# Curved knife for column



## Tim0282 (Jan 8, 2008)

I recall seeing a curved knife for doing a column. It was 18 or 20 inches long and sort of wrapped around the column. Have any of you guys seen anything like it? Can't remember where I saw it. :thumbsup:


----------



## kickass taper (Oct 20, 2010)

curved knifes why you want to hump it? use a flat trowel ,you can get all sizes 18, 24, 36 if you need it that big.


----------



## 2buckcanuck (Jul 9, 2010)

kickass taper said:


> curved knifes why you want to hump it? use a flat trowel ,you can get all sizes 18, 24, 36 if you need it that big.

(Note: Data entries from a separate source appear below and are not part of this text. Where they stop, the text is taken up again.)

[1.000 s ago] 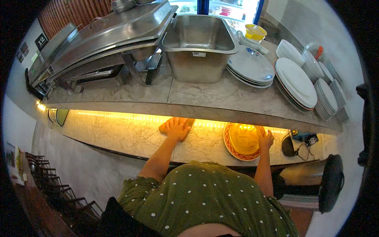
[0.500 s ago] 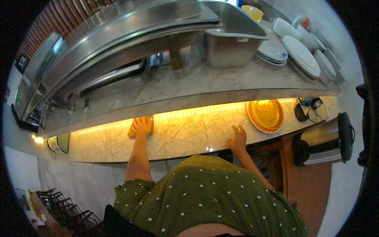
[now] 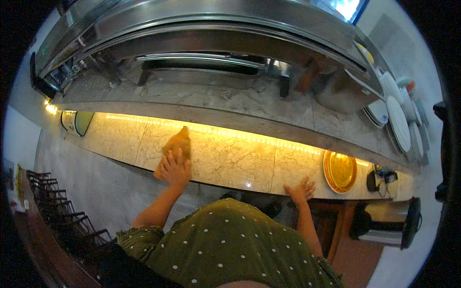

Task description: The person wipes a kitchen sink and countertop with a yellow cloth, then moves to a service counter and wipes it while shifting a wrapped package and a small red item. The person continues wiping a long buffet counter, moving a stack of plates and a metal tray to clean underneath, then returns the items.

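My left hand [image 3: 175,169] lies flat with its fingers spread on an orange-brown cloth [image 3: 178,142], pressing it to the marble-patterned counter [image 3: 225,158]. The cloth reaches from the counter's near edge toward the lit strip under the shelf, ending in a pointed corner. Farther right, my right hand [image 3: 301,191] has its fingers apart at the counter's front edge and holds nothing. Beyond it, toward the right end, sits a round yellow plate [image 3: 342,174] with an orange patterned rim.
Above the counter runs a raised marble shelf [image 3: 230,106] carrying a long metal unit [image 3: 201,29]. Stacked white plates [image 3: 397,124] stand at the shelf's right end. A small dark device with cables [image 3: 384,176] lies past the yellow plate. Several dark chairs [image 3: 57,206] stand lower left.
My left hand has drawn the cloth from near the light strip to the front edge, and more of it is spread out. My view has swung left; my right hand remains near the front edge.
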`<state>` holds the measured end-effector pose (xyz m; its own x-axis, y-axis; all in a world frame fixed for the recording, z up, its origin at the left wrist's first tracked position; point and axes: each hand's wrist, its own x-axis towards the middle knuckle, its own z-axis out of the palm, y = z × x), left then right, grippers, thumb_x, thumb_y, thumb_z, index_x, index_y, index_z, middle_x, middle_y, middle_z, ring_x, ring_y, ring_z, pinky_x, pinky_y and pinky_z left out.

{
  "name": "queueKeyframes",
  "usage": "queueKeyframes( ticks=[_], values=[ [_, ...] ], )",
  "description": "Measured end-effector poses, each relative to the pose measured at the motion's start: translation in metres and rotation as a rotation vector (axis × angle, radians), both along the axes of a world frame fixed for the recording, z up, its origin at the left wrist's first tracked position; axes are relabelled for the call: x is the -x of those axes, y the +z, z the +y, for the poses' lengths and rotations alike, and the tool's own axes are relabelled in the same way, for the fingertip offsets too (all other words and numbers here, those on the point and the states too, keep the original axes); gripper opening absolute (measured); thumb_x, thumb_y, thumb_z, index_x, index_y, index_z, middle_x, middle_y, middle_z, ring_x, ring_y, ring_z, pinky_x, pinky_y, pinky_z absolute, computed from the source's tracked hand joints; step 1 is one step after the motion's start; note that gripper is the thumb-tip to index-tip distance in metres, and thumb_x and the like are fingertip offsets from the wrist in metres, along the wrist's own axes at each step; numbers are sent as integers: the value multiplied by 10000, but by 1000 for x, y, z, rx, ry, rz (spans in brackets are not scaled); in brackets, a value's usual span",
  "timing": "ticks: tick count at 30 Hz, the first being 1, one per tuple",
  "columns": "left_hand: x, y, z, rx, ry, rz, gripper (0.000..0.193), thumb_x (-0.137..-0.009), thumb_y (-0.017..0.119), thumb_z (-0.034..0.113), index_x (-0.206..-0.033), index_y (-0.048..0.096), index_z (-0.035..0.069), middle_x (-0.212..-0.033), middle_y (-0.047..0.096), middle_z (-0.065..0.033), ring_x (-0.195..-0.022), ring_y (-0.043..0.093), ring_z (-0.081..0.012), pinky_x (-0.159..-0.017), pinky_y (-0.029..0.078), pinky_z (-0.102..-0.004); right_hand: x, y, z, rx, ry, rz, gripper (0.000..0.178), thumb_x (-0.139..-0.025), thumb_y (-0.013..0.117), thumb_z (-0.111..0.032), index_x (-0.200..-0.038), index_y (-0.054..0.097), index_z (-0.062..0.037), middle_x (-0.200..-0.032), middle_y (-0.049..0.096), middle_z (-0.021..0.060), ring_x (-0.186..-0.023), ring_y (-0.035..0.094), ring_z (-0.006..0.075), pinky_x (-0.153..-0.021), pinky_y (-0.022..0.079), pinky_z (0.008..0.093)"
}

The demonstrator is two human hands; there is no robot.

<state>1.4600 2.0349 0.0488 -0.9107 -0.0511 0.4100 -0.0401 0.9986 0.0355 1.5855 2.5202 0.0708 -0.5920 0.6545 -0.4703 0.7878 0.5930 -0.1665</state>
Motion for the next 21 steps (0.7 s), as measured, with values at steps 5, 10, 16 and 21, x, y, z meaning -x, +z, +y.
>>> queueKeyframes(
  ticks=[5, 10, 16, 21],
  values=[
    [-39, -1, 115, -67, -296, -115, 651, -875, 552, 452, -1473, 404, 242, -1535, 269, -209, -1385, 247, -451, -1070, 161, -677, 1, 4, 0, 29, -29, 23, 1359, -662, 771, -652, -1545, -127, -142, -1555, -246, 273, -1439, -193, 474, -1125, -66, 627],
    [-49, 9, 231, -321, -767, -334, 573, -867, 583, 432, -1417, 469, 316, -1566, 231, -148, -1430, 165, -423, -1086, 118, -676, 6, 10, 3, 5, -10, 13, 1406, -599, 773, -705, -1548, -115, -171, -1560, -224, 277, -1436, -157, 508, -1115, -35, 674],
    [27, 21, 254, -316, -1024, -272, 542, -841, 616, 464, -1365, 538, 347, -1501, 411, -112, -1375, 331, -395, -1097, 174, -618, 6, 17, 0, 27, -10, -12, 1358, -648, 769, -669, -1552, -104, -156, -1566, -214, 271, -1444, -156, 488, -1136, -29, 625],
    [130, 29, 168, -219, -585, -555, 554, -882, 495, 561, -1336, 578, 253, -1442, 478, -160, -1323, 411, -380, -1122, 196, -576, 2, 16, 2, 49, -6, 12, 1359, -644, 755, -696, -1553, -111, -174, -1561, -245, 259, -1438, -189, 481, -1129, -55, 629]
  ],
)
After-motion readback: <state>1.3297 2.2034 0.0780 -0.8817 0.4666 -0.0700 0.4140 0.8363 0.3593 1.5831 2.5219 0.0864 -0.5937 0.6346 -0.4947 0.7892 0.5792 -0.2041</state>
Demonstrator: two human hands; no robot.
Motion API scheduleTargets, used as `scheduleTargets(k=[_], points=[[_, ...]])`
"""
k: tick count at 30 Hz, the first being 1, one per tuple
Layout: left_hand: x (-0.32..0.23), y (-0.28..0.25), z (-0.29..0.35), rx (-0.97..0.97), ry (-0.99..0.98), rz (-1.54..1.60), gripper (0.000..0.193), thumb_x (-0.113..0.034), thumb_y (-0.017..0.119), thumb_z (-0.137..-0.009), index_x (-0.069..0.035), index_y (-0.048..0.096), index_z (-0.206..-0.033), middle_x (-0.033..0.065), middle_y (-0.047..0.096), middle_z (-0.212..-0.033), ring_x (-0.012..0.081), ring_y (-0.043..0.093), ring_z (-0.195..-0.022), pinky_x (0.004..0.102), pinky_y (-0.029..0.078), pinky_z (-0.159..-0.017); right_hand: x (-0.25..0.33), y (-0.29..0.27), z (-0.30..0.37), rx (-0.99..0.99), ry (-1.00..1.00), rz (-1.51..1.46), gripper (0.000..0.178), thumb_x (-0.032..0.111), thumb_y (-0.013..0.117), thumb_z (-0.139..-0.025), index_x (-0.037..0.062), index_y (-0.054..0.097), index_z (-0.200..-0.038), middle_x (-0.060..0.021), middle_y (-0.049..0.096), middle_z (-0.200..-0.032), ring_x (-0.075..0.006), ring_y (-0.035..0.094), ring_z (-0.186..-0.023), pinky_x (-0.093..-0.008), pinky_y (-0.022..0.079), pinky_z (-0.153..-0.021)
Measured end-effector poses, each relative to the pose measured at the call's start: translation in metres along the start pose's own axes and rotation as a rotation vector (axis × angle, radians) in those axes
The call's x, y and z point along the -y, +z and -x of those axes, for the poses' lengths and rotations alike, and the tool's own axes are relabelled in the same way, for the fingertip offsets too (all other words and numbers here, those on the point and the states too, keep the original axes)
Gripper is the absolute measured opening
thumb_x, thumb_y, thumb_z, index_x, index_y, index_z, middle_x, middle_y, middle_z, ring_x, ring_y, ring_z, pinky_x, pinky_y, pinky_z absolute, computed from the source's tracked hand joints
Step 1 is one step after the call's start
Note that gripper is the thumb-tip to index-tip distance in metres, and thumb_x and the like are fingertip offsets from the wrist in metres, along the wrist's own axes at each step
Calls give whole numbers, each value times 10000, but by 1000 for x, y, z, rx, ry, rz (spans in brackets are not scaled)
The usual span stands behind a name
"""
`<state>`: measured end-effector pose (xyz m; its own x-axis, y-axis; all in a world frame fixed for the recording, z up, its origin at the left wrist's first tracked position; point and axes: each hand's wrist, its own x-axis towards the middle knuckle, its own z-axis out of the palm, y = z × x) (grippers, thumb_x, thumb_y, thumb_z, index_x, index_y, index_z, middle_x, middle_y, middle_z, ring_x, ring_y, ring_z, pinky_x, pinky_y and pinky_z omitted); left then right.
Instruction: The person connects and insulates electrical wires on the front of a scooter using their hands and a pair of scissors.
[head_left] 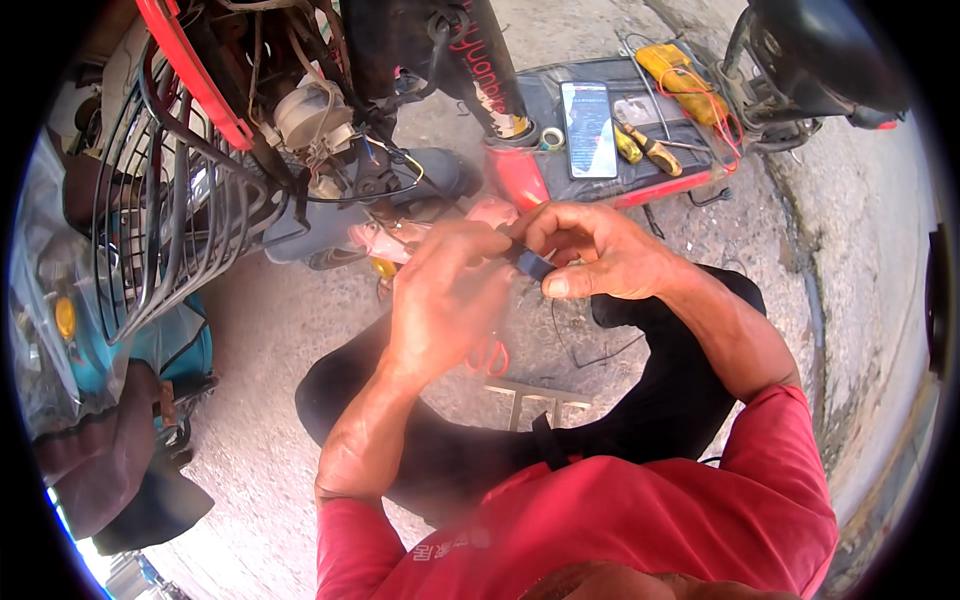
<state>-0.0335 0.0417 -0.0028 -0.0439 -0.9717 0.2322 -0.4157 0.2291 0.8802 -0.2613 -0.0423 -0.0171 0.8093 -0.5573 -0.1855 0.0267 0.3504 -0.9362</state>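
A small dark blue-black piece point(533, 264), block-like from this side, is gripped between the thumb and curled fingers of my right hand point(610, 255). My left hand point(450, 285) is closed beside it, its fingertips near the piece's far left end. Motion smears the left fingers, and what they pinch is hidden. Just beyond my hands is a red-and-grey front part point(380, 242) of an electric scooter. Loose thin wires point(405, 165) hang from its opened front. Below my hands a red cord loop point(490, 357) and a thin black wire point(580, 362) show near the ground.
On the scooter's footboard point(555, 85) lie a phone point(590, 130), a tape roll point(551, 139), yellow-handled tools point(655, 152) and a yellow multimeter point(682, 82) with red leads. A wire basket point(165, 220) stands at left. A metal frame point(538, 393) is between my legs.
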Motion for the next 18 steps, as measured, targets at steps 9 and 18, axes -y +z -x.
scheduleTargets(k=[9, 18], points=[[0, 3, 1, -39, -38, -53, 237, 37, 766, -845, -10, 726, -1074, 123, 728, -1110, 192, 721, -920, 337, 574, -838, -14, 6, -2, -55, 55, -115, 287, 201, 787, -952, 38, 695, -1170, -46, 655, -1235, -140, 605, -1135, -348, 491, -976], [0, 3, 1, -17, -176, -60, 215, -15, 755, -888, -2, 748, -1103, 111, 760, -1088, 173, 733, -893, 315, 577, -803, -25, 8, -5, -185, -221, 261, 292, 136, 829, -895, 34, 681, -1125, -88, 608, -1345, -181, 598, -1216, -378, 512, -983]])
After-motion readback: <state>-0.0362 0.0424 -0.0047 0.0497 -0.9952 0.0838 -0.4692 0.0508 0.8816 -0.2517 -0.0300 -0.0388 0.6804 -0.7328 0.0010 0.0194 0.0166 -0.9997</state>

your saying just bend a straight knife,,right ???? if so that is true,and you can bend it back to straight too:yes:


----------



## SlimPickins (Aug 10, 2010)

Something like this?

http://www.marshalltown.com/Products.aspx?D=300&S=307&C=C3041

I've never used one, Instead I bought a 24" plexigass paintshield/knockdown trowel.


----------



## 2buckcanuck (Jul 9, 2010)

a scrap piece of dry wall with a bevelled edge would do the same thing,you could cut your own hand holes in it too:yes:
it would be like a slicker,I think that's what the plaster guys call it,correct me if I'm wrong,a 4 foot long straight edge they use to level bad hollows,in your case you would bend it,only good for base coat though.some of you will think I'm nutz,but it works,and it's disposable too


----------



## Muddauber (Jan 26, 2008)

2buckcanuck said:


> a scrap piece of dry wall with a bevelled edge would do the same thing,you could cut your own hand holes in it too:yes:
> it would be like a slicker,I think that's what the plaster guys call it,correct me if I'm wrong,a 4 foot long straight edge they use to level bad hollows,in your case you would bend it,only good for base coat though.some of you will think I'm nutz,but it works,and it's disposable too



The straight edge is called a DARBY.


----------



## SlimPickins (Aug 10, 2010)

Muddauber said:


> The straight edge is called a DARBY.


A darby has handles, a slicker does not. But a feather edge is different from a slicker.

The curved trowel from marshalltown is more like a slicker.


----------